And if anybody's out there with the resilience and flexibility to move through this, it is the creators in the community. And it works. It works. There's a history of it all across the world in these circumstances.

Barbara Shaffer Bacon:

Yeah, yeah.

Alice Lovelace:

When I think about the gorilla girls, that's what they were famous for.

Barbara Shaffer Bacon:

Yeah, that's beautiful.

Alice Lovelace:

And during the AIDS epidemic, the ones that would come out human.

Bill Cleveland:

Act up.

Alice Lovelace:

Act up.

Barbara Shaffer Bacon:

Yes. Yep.

Alice Lovelace:

Yes, yes, I agree. I want to see some of that.

Barbara Shaffer Bacon:

We're pretty focused on the political reality that we're talking about here.

And yet so much of the work in the community arts realm and sphere is putting things on the map, making things visible, bringing attention to things erased history. And it's not all focused on this political moment. As Alice reminded us at the beginning, we've always been in the moment.
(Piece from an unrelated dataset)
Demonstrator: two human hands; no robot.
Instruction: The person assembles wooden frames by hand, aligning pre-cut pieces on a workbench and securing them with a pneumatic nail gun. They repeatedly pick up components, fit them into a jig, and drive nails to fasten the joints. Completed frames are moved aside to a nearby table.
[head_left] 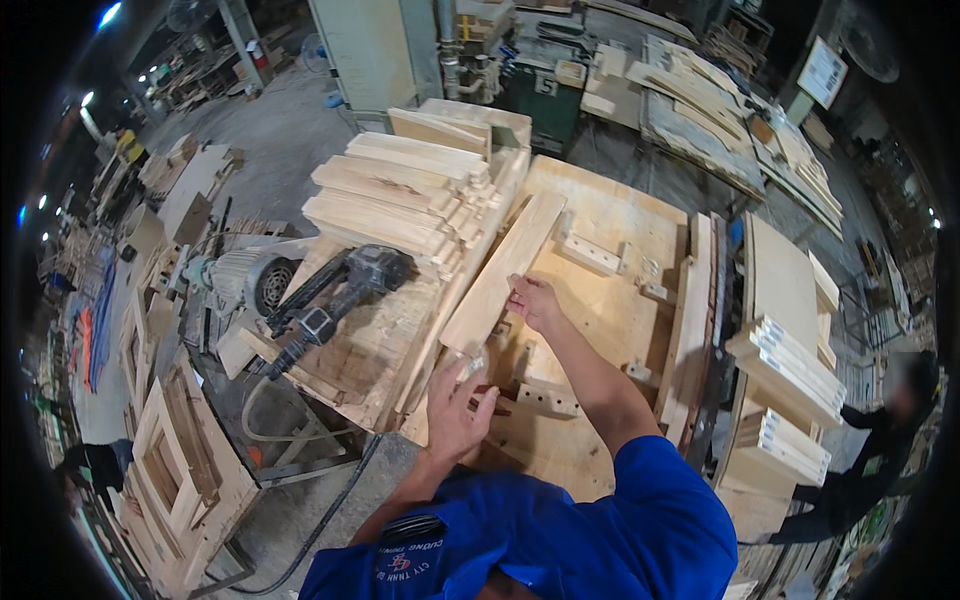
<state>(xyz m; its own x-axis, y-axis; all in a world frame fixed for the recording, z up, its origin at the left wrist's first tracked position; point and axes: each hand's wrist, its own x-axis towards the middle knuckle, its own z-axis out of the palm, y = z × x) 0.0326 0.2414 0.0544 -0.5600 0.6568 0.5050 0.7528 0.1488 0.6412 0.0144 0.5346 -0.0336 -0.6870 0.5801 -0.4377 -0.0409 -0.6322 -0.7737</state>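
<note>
A long pale wooden board (505,270) lies at a slant along the left side of a plywood jig (600,330). My right hand (535,302) pinches the board's right edge about midway, fingers closed on it. Beside the board's near end is my left hand (458,412), its fingers apart and curved; whether the fingertips touch the board I cannot tell. Drilled wooden blocks are fixed to the jig: one block (592,254) beyond my right hand and another block (548,401) between my forearms.
Left of the jig, a black nail gun (340,290) rests on the bench near stacked boards (400,190). An electric motor (245,278) stands farther left. Bundled wooden pieces (785,370) lie on the right, near another person (880,430). A hose (345,500) hangs at lower left.
</note>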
There's been the moment forever. But I do think that community arts has really helped.

So many different artists in so many different communities have really helped to not just have new imagination and new vision, but to also see absence and to see what could fill it or to bring other people to see what they want there. And so it's more than responding to the political moment and particular kinds of power. I think it's so much more at so many levels.

Healing was another huge part of our conversation over and over again as people were gathered and telling their stories and self care in that somewhere between our safety and our bravery and what that means and what that looks like and looking out for one another in our ecosystems, which I think is another piece of the healthy going back to the first conversation.

Bill Cleveland:

Healing, self care and community building are revolutionary acts.

Alice Lovelace:

My last comment. Self care cannot just be about getting a massage, knowing when you need to go and take a mental health break from the work.

They say that success is the best revenge.

When I think about the arts itself and I think about bravery and I think about that statement, why don't we have group insurance, that insurance insures artists? Why don't we have those tools that will spread across our community? Because this is also an act of bravery to even begin to organize these things.

Or an act of bravery because it says we are valid and unto ourselves a profession and we demand the right to control. Doctors would not let a mail carrier come in and write the code in a hospital. Why should you come and write the code for us?

So to me, that's another form of bravery.

To take control of your destiny, to take control of your field and say Unapologetically, oh yeah, we are organizing for insurance, for fair wages, for all of these multi tool things that put artists truly in danger, truly endangered.

Bill Cleveland:

Absolutely, absolutely. Yeah.

The irony of Serbia is that all those things you just described in the middle of a dictatorship, they had all those things, they had health care, they had public housing that was subsidized and it's just because it was a socialist country. And then it transitioned into a dictatorship. But all that social safety netsy is still there.

So all the artists that I met, I said, how do you do this? How do you do this? And they said, well, you know, the state is actually supporting our revolution.

Bill Cleveland:

You never know how the story is going to go, especially when your assumptions get in the way. And I think this is particularly true these days. And another true thing is that we're going to finish up here.

Before we go, I'd like to reinforce a few things that showed up in our conversation. You know, after listening here, I'm thinking that perhaps we began with the wrong question. The choice isn't really between safety and bravery.

I mean, sometimes it is. But I think the real question, the nitty gritty question, is what kind of courage does this moment ask of each of us?

First, there's the courage to remain true to your voice. Alice reminds us that braver can be as simple and as difficult as refusing to let our fear make us smaller than we are.

Second, there is the courage to persist. Barbara's stories are filled with artists who didn't wait for permission.

They patiently built relationships, claimed public space and advocated for their communities for years, even decades. And finally, there's the courage to imagine artists have something every healthy society needs.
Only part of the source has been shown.